Fe Chisley left her family in the Philippines 12 years ago to move to the United States, but from how much she talked and laughed with her sisters each day, you would have thought they lived next door.
She knew all the details of their lives, including the meal her younger sister Naomi, “the chef of the family,” had planned for their mother’s 88th birthday. They talked Thursday night as Naomi and another sister, Sarah, prepared spring rolls for the party the next day.
But the following evening, when Chisley called to wish her mother a happy birthday, no one picked up the phone. Calls to her sisters’ cellphones, which they always kept close by, also went unanswered.
After frantic calls to other family members, Chisley, 48, heard the news she still cannot believe: Naomi, 46, and Sarah, 50, had drowned early Saturday morning after a flash flood inundated their mother’s home in the southern Philippine town of Balulang, near the city of Cagayan de Oro. More than 900 others also died.
The sisters died while saving their mother on her birthday.

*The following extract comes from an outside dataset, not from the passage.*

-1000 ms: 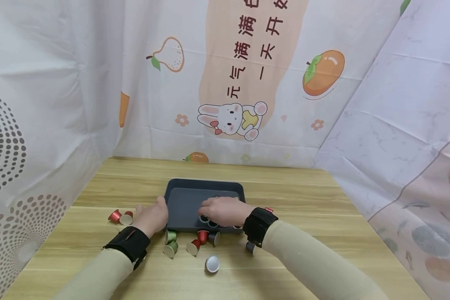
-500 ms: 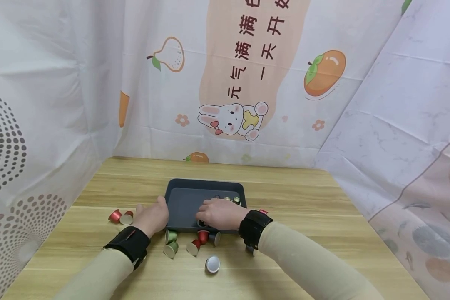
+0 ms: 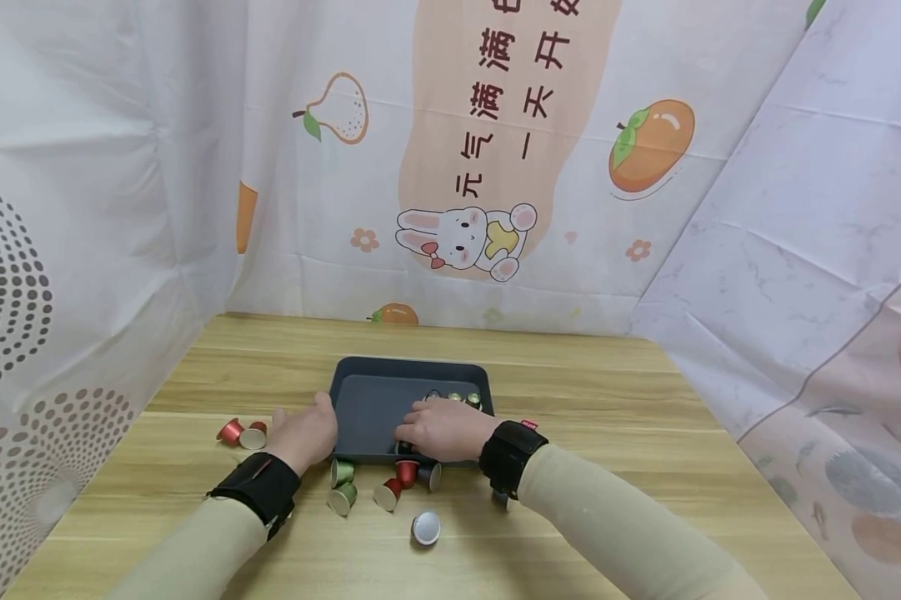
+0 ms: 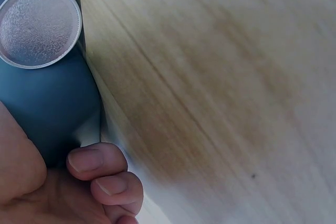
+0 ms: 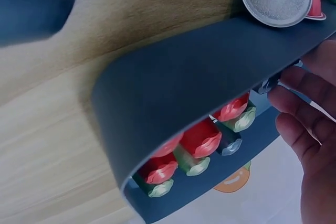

“Today, they were laughing; the next day, they were gone,” said Chisley’s husband, Vernon. Chisley sat on the couch beside him in their Temple Hills home, her eyes puffy from crying, her small hands clutching his large fingers.
“They are just super, super sweet,” she said, clicking over a computer screen filled with snapshots of her smiling sisters. Sobbing, she added, “I keep calling their names.”
Across the Washington region, home to about 200,000 Filipinos, churches and community groups have begun collecting money to help the tens of thousands who were displaced by the flooding and are in need of drinking water, blankets, clothes and food.
Local Filipinos have donated about $5,000 via community organizations, said Bing Branigin, media director for the National Federation of Filipino American Associations. Feed the Hungry, a D.C.-based Filipino organization, has sent $10,000, she said.
“Filipinos are very extended families, so a lot of them are coming from that province, and they are aggressively pushing for fundraising,” Branigin said. Local Catholic churches, where many of the families worship, are collecting money at the midnight Masses scheduled around Christmas, she said.
Across the United States, Filipino Americans “are breaking into their piggy banks right now,” said Napoleon Curameng, regional director of the ANCOP Foundation USA. Those donations, many in the amounts of $20, $50 or $100, have totaled more than $6,000.
Chisley’s family members, who live near mountains, were used to minor floods during storms. When a typhoon started Friday night, they were not worried. When a third sister, who had left the house to visit another relative, sent a text message to check on them, they said they were watching TV and were fine.
An hour later, the street outside their house had become a river, and the water had risen to their mattresses. Sarah and Naomi upended a bed and hoisted their mother on top. They stood on either side to keep the bed from tipping over and told their mother not to be scared because they were there.
But the water kept rising. “The last words Naomi said were, ‘Sarah, I cannot breathe anymore,’ ” Chisley said, recounting her mother’s account of the ordeal. Shortly after, Sarah, too, fell silent. When the water receded a few hours later, their mother found their bodies, covered in mud, on the floor.
For Chisley, who had not visited her family in seven years, the tragedy comes after health problems, including ovarian and uterine cancer, had kept her from traveling. She helped provide for her family and was planning a visit next year. She had already filled a bag with gifts for her sisters. Instead, thanks to a ticket donated by a friend, a retired airline employee, she will leave Wednesday on a 21-hour journey to help bury them.
She is grateful for the gift but wishes she were already there to comfort her mother.
“If only I had wings like a dove,” she said, “I would fly right away.”